Shares of Tyson Foods, Inc. (NYSE:TSN) ended Thursday session in red amid volatile trading. The shares closed down -0.58 points or -0.77% at $74.70 with 298.00 million shares getting traded. Post opening the session at $75.02 the shares hit an intraday low of $74.51 and an intraday high of $75.14 and the price vacillated in this range throughout the day. The company has a market cap of $27.16 billion and the numbers of outstanding shares have been calculated to be 298.00 million shares.
On Sept. 08, 2016 Executives from Tyson Foods, Inc. (TSN) told investors at the Barclays Global Consumer Staples Conference that the company is producing higher, more stable earnings and sales volume growth.

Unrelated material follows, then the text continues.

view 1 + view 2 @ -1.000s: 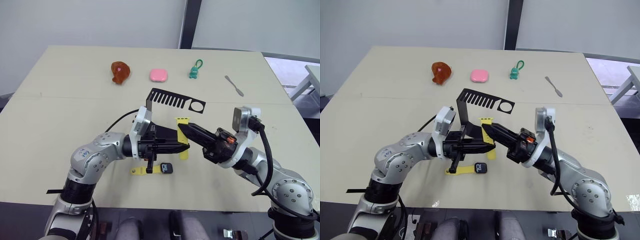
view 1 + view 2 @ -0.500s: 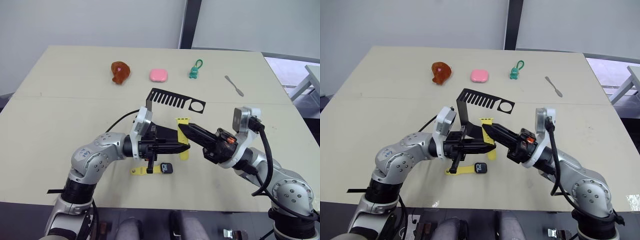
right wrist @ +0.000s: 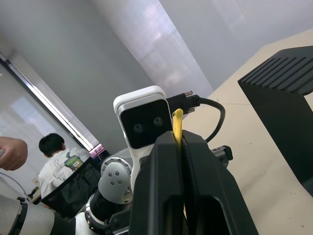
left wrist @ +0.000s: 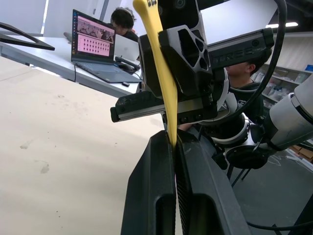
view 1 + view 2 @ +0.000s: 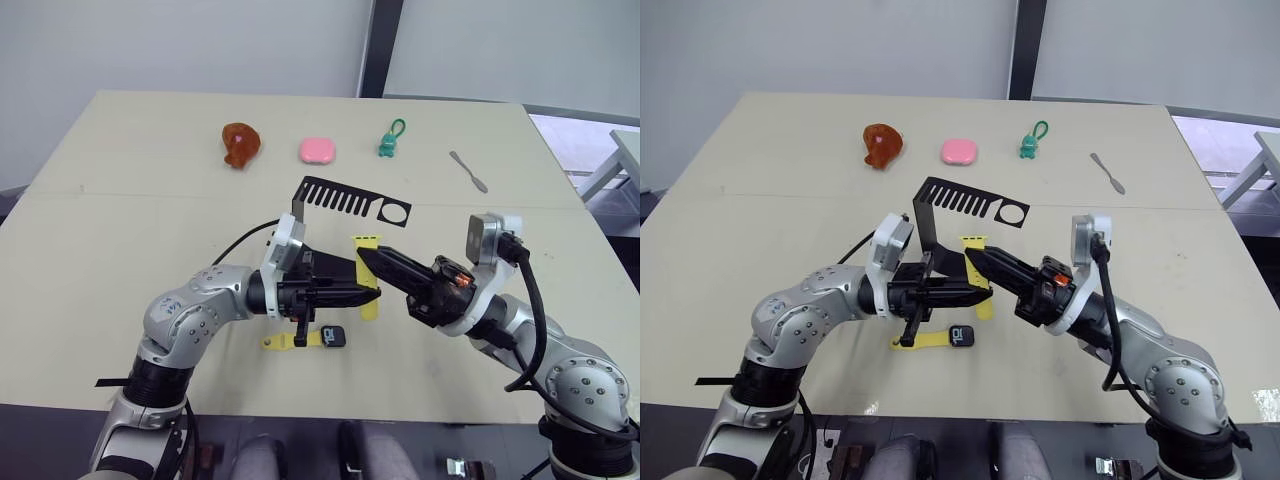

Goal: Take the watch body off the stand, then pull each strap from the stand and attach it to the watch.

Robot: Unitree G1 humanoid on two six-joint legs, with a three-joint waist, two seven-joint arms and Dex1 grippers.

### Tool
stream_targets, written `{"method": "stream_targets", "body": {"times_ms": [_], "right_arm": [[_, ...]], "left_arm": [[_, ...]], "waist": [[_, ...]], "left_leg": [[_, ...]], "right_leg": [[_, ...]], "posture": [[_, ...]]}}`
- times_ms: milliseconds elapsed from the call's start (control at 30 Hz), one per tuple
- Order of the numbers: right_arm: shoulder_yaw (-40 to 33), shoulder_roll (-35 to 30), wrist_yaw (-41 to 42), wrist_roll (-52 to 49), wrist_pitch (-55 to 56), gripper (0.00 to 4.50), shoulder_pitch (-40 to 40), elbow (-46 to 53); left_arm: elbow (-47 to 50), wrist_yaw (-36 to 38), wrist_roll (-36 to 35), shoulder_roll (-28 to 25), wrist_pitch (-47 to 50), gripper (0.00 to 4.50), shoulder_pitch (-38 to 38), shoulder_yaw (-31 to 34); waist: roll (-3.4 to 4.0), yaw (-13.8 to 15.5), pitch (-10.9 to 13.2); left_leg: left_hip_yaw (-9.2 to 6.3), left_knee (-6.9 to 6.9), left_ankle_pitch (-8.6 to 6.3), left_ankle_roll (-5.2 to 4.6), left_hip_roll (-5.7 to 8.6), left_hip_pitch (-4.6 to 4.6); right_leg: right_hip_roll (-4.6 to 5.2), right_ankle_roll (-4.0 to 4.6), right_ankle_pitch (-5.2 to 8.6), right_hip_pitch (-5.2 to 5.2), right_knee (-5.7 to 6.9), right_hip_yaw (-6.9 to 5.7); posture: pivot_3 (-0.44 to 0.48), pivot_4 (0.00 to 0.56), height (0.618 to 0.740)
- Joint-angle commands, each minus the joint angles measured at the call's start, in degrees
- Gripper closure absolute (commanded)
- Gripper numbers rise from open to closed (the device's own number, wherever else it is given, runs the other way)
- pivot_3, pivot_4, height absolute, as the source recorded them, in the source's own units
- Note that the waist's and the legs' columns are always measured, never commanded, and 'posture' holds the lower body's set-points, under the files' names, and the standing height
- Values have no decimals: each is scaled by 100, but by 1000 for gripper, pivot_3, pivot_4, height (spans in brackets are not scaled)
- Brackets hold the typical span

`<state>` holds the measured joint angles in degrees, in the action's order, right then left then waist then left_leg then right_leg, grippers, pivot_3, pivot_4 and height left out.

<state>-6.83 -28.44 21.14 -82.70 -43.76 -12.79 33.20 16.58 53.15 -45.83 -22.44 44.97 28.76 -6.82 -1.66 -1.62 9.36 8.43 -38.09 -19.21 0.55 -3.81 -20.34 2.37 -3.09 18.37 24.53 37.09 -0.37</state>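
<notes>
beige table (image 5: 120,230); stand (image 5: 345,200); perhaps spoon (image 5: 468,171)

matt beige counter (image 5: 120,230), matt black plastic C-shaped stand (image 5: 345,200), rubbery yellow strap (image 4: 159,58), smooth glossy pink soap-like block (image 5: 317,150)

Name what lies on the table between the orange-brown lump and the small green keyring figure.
In the left eye view, a pink rounded block lies between the orange-brown lump and the small green keyring figure, apart from both, along the table's far side.

Pretty bright, even indoor light across the table (image 5: 120,230), soft shadows only, no harsh glare; wrist views go blurry up close on the fingers (image 4: 161,196).
</notes>
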Motion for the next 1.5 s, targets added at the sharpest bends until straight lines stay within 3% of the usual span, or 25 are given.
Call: {"method": "stream_targets", "body": {"times_ms": [33,267,300,400,567,733,900,1133,1500], "right_arm": [[-70,-31,9,-96,64,4425,-11,108],[-181,-128,-53,-195,71,4425,-158,97],[-207,-176,-58,-224,61,4500,-166,128],[-250,-296,-49,-287,44,4500,-168,184],[-457,-948,235,-218,-92,4500,-38,447],[-433,-1971,1295,1247,112,4500,499,992],[-349,-2470,2153,2387,580,4500,954,1260],[-151,-2565,2569,3421,984,4500,1365,1161],[-86,-2478,2710,3855,1065,4500,1625,1175]], "left_arm": [[99,-25,-27,45,-55,4500,122,39],[139,45,-138,-167,211,4500,122,50],[196,160,-138,-297,222,3845,96,53],[294,356,-33,-562,136,2695,45,25],[289,798,374,-1313,-248,180,-109,81],[267,920,1761,-1792,-1545,84,-573,-524],[43,359,2540,-1528,-1854,84,-732,-855],[64,87,3078,-1337,-1964,84,-984,-1124],[70,-326,3412,-976,-1751,84,-1129,-1282]], "waist": [[0,-1,0],[0,-1,0],[0,-7,0],[1,-11,0],[2,0,2],[2,11,2],[0,18,3],[-1,-3,4],[-2,11,4]], "left_leg": [[0,0,0,0,0,0],[0,0,0,0,0,0],[0,0,0,0,0,0],[0,2,0,0,-1,0],[0,3,0,0,-1,0],[0,14,-2,-4,1,-1],[0,9,-2,-13,4,-7],[3,9,-3,-14,3,-6],[2,6,-2,-15,4,-4]], "right_leg": [[0,0,0,0,0,0],[0,0,0,0,0,0],[0,0,0,0,0,0],[-1,0,0,1,0,1],[0,0,0,1,-6,0],[3,0,0,-1,-23,0],[6,-11,-6,-2,-27,1],[4,-12,-7,0,-26,5],[5,-12,-7,-2,-20,5]], "posture": [[0,150,740],[0,150,740],[0,150,740],[0,150,740],[0,150,740],[0,150,740],[0,150,740],[0,150,740],[0,150,740]]}}
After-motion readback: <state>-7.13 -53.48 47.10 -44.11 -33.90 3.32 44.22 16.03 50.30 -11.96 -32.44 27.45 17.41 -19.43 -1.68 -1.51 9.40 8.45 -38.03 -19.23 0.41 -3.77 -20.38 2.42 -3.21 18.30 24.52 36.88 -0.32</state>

“As stated on our last earnings call, our adjusted earnings guidance for fiscal 2016 of $4.40-4.50 per share is 40 percent more than last year and represents a four-year compound annual growth rate of approximately 22 percent, and we’re confident we can achieve high single digit growth in fiscal 2017,” said Donnie Smith, Tyson Foods’ chief executive officer.
Tyson Foods is returning cash to shareholders through increasing dividends and share repurchases totaling 31 million shares in the previous 12 months through Aug. 8, Smith said. “Beyond dividends and share buybacks, we’ll use our substantial cash flows to invest in our business or make strategic acquisitions,” he said.

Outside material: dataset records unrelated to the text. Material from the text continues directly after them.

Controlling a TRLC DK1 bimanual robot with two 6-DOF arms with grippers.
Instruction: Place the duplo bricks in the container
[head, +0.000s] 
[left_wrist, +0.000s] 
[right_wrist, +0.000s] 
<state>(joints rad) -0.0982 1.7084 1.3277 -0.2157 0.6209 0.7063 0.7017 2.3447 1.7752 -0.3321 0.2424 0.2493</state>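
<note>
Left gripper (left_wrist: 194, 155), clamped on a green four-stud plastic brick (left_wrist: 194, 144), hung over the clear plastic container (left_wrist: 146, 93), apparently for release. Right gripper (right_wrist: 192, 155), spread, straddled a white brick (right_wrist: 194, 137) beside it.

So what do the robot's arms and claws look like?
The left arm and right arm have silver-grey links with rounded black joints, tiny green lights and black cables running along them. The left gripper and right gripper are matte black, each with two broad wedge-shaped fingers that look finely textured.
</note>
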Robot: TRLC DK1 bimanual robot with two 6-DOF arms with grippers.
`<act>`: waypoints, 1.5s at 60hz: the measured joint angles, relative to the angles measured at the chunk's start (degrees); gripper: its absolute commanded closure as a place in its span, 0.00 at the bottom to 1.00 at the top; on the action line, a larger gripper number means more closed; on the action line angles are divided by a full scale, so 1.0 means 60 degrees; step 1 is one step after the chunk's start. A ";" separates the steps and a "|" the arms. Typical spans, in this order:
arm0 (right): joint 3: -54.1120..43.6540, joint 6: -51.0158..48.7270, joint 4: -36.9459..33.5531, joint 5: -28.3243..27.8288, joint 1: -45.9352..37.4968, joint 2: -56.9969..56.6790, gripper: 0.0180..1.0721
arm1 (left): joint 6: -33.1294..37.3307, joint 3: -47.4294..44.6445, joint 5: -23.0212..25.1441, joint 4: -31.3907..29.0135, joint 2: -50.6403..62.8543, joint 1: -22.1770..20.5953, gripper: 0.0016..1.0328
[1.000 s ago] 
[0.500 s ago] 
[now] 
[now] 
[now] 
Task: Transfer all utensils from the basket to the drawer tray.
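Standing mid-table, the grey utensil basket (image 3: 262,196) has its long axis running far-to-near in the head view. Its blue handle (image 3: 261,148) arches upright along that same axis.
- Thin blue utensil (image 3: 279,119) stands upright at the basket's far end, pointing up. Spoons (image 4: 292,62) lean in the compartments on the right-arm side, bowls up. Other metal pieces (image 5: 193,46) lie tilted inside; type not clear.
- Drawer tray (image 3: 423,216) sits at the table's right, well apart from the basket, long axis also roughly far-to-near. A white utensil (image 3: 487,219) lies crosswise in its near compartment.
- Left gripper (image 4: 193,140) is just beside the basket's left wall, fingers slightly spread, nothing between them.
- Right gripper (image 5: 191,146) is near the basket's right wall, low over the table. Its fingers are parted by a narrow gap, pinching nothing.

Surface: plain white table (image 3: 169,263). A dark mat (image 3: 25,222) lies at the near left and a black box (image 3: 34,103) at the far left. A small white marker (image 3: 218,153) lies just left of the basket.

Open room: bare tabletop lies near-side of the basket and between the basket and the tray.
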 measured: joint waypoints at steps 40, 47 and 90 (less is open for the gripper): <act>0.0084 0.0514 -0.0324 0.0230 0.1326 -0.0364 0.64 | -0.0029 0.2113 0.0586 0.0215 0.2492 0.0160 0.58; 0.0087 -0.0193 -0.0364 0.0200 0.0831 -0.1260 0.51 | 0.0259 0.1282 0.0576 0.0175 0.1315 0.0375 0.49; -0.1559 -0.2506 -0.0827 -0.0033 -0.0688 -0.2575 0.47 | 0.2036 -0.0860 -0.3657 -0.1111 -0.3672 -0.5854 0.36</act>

Tyson’s “Core 9” product lines, which feature the Tyson®, Jimmy Dean®, Hillshire Farm®, Ball Park®, Wright®, Aidells® and State Fair® brands, are growing and gaining momentum, according to Tom Hayes, Tyson Foods’ president.

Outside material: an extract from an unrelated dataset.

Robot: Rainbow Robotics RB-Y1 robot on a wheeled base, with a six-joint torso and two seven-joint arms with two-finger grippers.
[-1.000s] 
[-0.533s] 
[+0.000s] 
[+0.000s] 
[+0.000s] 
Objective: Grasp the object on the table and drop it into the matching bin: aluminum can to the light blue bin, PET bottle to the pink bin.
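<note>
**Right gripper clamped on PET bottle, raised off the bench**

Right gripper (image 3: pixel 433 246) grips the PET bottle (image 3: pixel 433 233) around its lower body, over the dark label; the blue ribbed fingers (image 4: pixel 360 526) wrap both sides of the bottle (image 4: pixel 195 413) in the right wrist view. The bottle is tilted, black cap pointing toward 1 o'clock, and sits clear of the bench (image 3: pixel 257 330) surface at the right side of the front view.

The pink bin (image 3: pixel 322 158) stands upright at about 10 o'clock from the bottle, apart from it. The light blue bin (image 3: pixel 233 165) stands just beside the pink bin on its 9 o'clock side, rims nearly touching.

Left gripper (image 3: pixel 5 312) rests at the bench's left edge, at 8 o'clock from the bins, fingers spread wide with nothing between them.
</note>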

Shares of Mondelez International Inc (NASDAQ:MDLZ) ended Thursday session in green amid volatile trading. The shares closed up +0.04 points or 0.09% at $43.64 with 1.56 billion shares getting traded. Post opening the session at $43.99 the shares hit an intraday low of $43.45 and an intraday high of $43.99 and the price vacillated in this range throughout the day. The company has a market cap of $66.63 billion and the numbers of outstanding shares have been calculated to be 1.56 billion shares.
Mondelez International Inc (MDLZ) on Sept. 07, 2016 outlined its compelling total return framework, including significant ongoing progress reducing costs and expanding Adjusted Operating Income margin. The company also updated investors on its strategies to accelerate growth, including a major foray into both the mainstream and premium segments of the U.S. chocolate category with its Oreo and Green & Blacks brands.
“Our advantaged platform positions us as one of the few industry players with the assets and ambition to deliver strong, sustainable growth on both the top and bottom lines, while we also return significant cash to our shareholders,” said Brian Gladden, Executive Vice President and Chief Financial Officer. Since the launch of the company in October 2012, Mondelēz International has delivered total shareholder return of 72 percent, which has outpaced both the S&P 500 and its consumer staples peers.
Continuing to Expand Adjusted Margins and Improving Cash Flow
Gladden underscored several of the company’s recent achievements, including increasing marketing support behind Power Brands, improving net productivity to world-class levels and significantly reducing overheads, thanks to zero-based budgeting and the expansion of a global shared services capability.
Mondelēz International has expanded Adjusted Operating Income margin by more than 450 basis points since 2013, while delivering Adjusted EPS growth at constant currency of more than 17 percent a year. Building on this momentum, the company continues to target Adjusted Operating Income margin of 15-16 percent in 2016 and 17-18 percent in 2018.
“Cash flow generation will increasingly be a strength,” Gladden said. “With expanding margins, lower capital expenditures, strong working capital performance and declining restructuring spend, we’re on track to deliver Free Cash Flow of at least $1.4 billion in 2016, and we expect to double that number in 2018.”